「真的很對不起。」
看在她驚魂未定的份上,他就暫且不為難她。
「我送你回家吧。」感覺到她還微微發抖,他放心不下,也不知為何他有些捨不得時間過這麼快,居然開口要送她回家,連自己都感到不可思議。
「不用,我搭車就好。」
「你不怕剛才被嚇走的小強找它的親戚來幫忙尋仇嗎?畢竟你剛才那一喊,恐怕方圓十里都聽到了。」
一聽到自己的天敵,黃苡媗睜大雙眼乖乖讓韓天磊送她回去。
原來,她單純得連這種隨口編的謊言也信,她也太可愛了吧!
韓天磊不禁在心裡莞爾。
根據她最近的觀察,韓天磊現在似乎只做兩件事:整她和工作。除了整她之外,其餘時間都在工作,近來經常加班不說,連帶會議也是不間斷,卻從來沒見他顯露疲憊樣,可見他真的很樂在工作。
近來三十五樓的緊張氣氛她也察覺到,一宗跨國合作的開發案搞得大家焦頭爛額,更別說還要處理公司旗下今年商品廣告代言、新商品開發……大家忙成一團,相較之下,她顯得太過輕鬆了些。
財務報表她看不懂,市場調查她不會分析,就連打字速度都很慢,老實說,她太小看秘書工作,才知道自己誇下海口要成為大秘書是件多麼不理智的事,現在後悔來得及嗎?
真正的大秘書徐可麗一手接電話一手抄筆記,眼睛還不時盯著計算機螢光幕,堪稱一心好幾用,頭腦清楚做事井然有序,長得漂亮人又好相處,應該只有完美這句形容詞才配得上她。
到民國哪一年,她才可以配得上大秘書的稱號呢?
韓天磊走出總裁辦公室,「徐秘書。」
「總裁,開會的所有文件資料都準備好,五分鐘後會議可以準時進行,請總裁到三十三樓會議廳就坐。」
「辛苦了。」
「吳秘書和張秘書同我下去開會,黃秘書,若有無法應付的電話或是人,一律留下對方名字與聯絡方式,我回來會處理,麻煩你了。」徐可麗帶著兩位新手去開會,只有黃苡媗被留下來。
上星期她本來也有機會見識到大陣仗的會議,沒想到被韓天磊給趕了回來,嗚!這是她人生中的奇恥大辱,最可笑的理由竟是──她的長髮。
原本韓天磊要她跟在他身邊去做會議記錄,當然徐秘書也在場,對於總裁的大秘書來說,多一個人分擔她的工作她就少一分辛勞,尤其像這樣例行性會議,對於新人來說也不至於太困難。
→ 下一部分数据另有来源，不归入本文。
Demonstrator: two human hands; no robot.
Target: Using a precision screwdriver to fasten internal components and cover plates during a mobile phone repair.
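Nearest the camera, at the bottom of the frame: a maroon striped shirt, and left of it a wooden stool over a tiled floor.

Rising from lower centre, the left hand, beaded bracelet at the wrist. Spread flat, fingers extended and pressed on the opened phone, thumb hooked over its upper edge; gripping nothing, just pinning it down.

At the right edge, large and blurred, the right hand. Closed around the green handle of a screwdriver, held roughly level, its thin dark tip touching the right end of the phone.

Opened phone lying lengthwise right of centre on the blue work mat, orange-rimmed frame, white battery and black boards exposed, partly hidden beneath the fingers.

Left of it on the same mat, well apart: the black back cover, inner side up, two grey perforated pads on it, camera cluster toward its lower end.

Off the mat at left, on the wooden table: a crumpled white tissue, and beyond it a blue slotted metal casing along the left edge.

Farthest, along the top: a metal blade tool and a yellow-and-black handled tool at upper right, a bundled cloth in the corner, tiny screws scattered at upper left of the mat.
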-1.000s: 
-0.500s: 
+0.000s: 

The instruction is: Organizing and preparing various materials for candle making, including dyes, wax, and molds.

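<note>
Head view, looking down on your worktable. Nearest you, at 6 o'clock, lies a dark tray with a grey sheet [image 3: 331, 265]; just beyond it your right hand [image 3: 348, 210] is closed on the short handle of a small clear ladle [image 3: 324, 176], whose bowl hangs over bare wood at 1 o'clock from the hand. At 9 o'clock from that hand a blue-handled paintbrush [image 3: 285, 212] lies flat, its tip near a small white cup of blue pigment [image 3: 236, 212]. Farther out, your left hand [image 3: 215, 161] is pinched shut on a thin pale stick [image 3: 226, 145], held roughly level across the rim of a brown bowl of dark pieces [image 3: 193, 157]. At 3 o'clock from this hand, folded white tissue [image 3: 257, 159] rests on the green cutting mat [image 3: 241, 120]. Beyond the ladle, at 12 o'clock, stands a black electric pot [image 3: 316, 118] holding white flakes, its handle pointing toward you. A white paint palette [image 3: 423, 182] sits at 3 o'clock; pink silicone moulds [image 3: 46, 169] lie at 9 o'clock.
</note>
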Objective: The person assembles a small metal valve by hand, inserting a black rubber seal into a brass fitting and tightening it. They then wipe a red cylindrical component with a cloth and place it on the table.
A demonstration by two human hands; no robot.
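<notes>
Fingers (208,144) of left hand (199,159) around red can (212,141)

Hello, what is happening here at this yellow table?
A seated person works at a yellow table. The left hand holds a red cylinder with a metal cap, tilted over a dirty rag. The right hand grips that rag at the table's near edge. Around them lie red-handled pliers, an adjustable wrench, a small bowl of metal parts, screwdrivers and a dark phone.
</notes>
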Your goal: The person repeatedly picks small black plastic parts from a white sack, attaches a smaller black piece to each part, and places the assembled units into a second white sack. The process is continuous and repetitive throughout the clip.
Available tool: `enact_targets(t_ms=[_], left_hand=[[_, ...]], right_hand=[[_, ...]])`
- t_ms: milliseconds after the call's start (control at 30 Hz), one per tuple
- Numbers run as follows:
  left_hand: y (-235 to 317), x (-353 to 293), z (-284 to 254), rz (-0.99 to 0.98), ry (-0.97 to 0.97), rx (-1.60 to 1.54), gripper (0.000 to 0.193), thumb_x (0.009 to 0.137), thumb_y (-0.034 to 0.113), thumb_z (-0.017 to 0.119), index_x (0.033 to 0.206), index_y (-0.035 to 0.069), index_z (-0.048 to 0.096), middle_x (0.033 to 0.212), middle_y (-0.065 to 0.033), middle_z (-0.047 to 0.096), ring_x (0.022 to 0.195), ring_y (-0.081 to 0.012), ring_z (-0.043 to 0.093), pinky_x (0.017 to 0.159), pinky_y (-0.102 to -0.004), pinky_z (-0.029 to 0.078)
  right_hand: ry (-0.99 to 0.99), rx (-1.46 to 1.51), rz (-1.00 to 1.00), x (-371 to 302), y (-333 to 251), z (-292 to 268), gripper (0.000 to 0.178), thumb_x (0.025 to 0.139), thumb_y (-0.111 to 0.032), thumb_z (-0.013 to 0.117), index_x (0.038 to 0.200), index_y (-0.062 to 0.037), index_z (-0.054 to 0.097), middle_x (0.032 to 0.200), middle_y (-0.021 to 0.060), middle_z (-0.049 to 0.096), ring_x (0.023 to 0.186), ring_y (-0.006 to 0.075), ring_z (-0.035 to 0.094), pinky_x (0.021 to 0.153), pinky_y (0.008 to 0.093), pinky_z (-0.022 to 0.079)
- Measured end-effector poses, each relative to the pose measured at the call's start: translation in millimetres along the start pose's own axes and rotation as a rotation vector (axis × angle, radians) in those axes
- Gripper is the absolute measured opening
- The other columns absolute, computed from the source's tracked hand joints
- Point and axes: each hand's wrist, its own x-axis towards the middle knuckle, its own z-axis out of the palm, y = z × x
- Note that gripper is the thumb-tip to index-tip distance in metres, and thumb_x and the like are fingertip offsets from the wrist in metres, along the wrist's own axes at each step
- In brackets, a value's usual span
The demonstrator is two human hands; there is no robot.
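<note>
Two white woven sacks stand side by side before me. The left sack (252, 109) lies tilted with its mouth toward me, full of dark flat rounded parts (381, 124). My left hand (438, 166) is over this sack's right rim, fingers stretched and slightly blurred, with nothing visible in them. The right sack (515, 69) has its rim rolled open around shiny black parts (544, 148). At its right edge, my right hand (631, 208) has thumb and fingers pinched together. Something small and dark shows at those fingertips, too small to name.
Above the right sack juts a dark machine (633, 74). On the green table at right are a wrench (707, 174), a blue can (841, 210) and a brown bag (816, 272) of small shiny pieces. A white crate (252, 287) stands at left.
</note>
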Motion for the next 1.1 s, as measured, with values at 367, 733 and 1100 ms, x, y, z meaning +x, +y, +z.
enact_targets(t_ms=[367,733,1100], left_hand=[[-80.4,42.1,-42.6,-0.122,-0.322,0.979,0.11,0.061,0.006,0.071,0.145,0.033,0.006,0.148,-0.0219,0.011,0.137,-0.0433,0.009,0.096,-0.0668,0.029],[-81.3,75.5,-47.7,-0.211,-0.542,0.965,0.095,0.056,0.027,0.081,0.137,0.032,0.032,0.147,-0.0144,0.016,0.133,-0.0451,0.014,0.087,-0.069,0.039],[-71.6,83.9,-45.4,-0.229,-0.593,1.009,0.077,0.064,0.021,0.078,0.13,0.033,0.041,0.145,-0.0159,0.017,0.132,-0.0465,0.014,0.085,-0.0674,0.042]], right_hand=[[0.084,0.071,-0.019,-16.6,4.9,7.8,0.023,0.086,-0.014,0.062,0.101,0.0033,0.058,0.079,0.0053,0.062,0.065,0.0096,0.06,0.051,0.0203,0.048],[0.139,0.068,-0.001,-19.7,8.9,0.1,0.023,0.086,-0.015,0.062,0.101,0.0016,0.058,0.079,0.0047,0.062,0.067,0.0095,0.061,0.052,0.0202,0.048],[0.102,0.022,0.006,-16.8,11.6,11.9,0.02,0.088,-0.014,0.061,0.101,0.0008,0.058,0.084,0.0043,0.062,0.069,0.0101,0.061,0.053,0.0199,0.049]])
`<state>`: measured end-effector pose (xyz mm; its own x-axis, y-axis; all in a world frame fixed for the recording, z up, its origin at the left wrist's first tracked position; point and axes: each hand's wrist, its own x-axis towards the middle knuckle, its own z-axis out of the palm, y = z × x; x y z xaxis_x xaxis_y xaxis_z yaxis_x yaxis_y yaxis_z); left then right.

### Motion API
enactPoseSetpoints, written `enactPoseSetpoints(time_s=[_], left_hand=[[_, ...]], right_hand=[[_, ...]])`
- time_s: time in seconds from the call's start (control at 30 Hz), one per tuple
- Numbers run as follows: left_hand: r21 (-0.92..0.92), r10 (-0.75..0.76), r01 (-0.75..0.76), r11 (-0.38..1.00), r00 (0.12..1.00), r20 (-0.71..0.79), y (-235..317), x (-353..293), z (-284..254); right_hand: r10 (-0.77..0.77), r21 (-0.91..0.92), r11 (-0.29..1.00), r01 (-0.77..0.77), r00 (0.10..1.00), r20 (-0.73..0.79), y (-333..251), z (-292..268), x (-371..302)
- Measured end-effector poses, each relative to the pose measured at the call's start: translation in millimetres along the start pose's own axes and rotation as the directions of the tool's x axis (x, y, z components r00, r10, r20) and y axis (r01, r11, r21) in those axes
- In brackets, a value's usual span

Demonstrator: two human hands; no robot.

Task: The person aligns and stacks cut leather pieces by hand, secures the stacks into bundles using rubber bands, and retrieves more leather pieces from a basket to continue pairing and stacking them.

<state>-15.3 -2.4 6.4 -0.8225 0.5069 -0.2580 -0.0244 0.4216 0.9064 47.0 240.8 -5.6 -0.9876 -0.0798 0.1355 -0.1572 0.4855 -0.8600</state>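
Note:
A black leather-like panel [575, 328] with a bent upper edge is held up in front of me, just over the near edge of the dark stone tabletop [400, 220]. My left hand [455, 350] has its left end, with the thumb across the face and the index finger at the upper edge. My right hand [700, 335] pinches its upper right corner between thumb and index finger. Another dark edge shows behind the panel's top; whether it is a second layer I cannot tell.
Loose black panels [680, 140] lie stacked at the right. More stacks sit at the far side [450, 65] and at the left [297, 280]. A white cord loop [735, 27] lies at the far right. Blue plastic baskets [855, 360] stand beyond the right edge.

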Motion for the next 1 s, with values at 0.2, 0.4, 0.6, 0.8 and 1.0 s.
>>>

誰知會議不過才開始十分鐘,韓天磊的臉一分鐘比一分鐘還黑,不知道的人還以為他喝了墨汁,最後他將會議交給石特助主持,然後當眾拎走她回總裁辦公室。
她又做錯什麼了嗎?
「你幹嘛一直笑?」他指控,他就是被她這個甜美無辜的微笑給搞到火冒三丈的。
咦?笑不是一種禮貌嗎?這個男人莫名其妙。
「總裁大人,微笑有錯嗎?」
「有。」韓天磊不給任何上訴機會直接判刑。
「還有,你的長髮。」他斜倚在她身邊,修長手指輕掬起她一綹髮絲,湊到鼻間,清爽又滑溜的長髮可以去拍洗髮精廣告,他突然揚起似笑非笑的邪氣表情盯著她。
第4章(2)
他他他……怎麼又做這種……逾矩的事?重點是他又靠得太近了。
這個男人怎麼翻臉比翻書還快,前一秒還一副得罪他的樣子,現在又像登徒子,還露出這種對她身體健康有害的笑。
「總裁大人,你這是性騷擾嗎?」
「如果是呢?」不知為何,看她驚慌的模樣他的心情就變得很好。
「請……總裁大人保重。」她抽回自己的髮絲,心裡警鈴大作。
「保重什麼?」他失笑。
「是自重。」他靠她那麼近害她語無倫次。
「誰叫你在會議上笑得那麼妖艷,你沒看到一屋子的雄性動物想攻擊掠奪你嗎?你沒看到你撩發的模樣害全部人都分心了嗎?」難怪紅顏多禍水,會令男人不顧一切想得到。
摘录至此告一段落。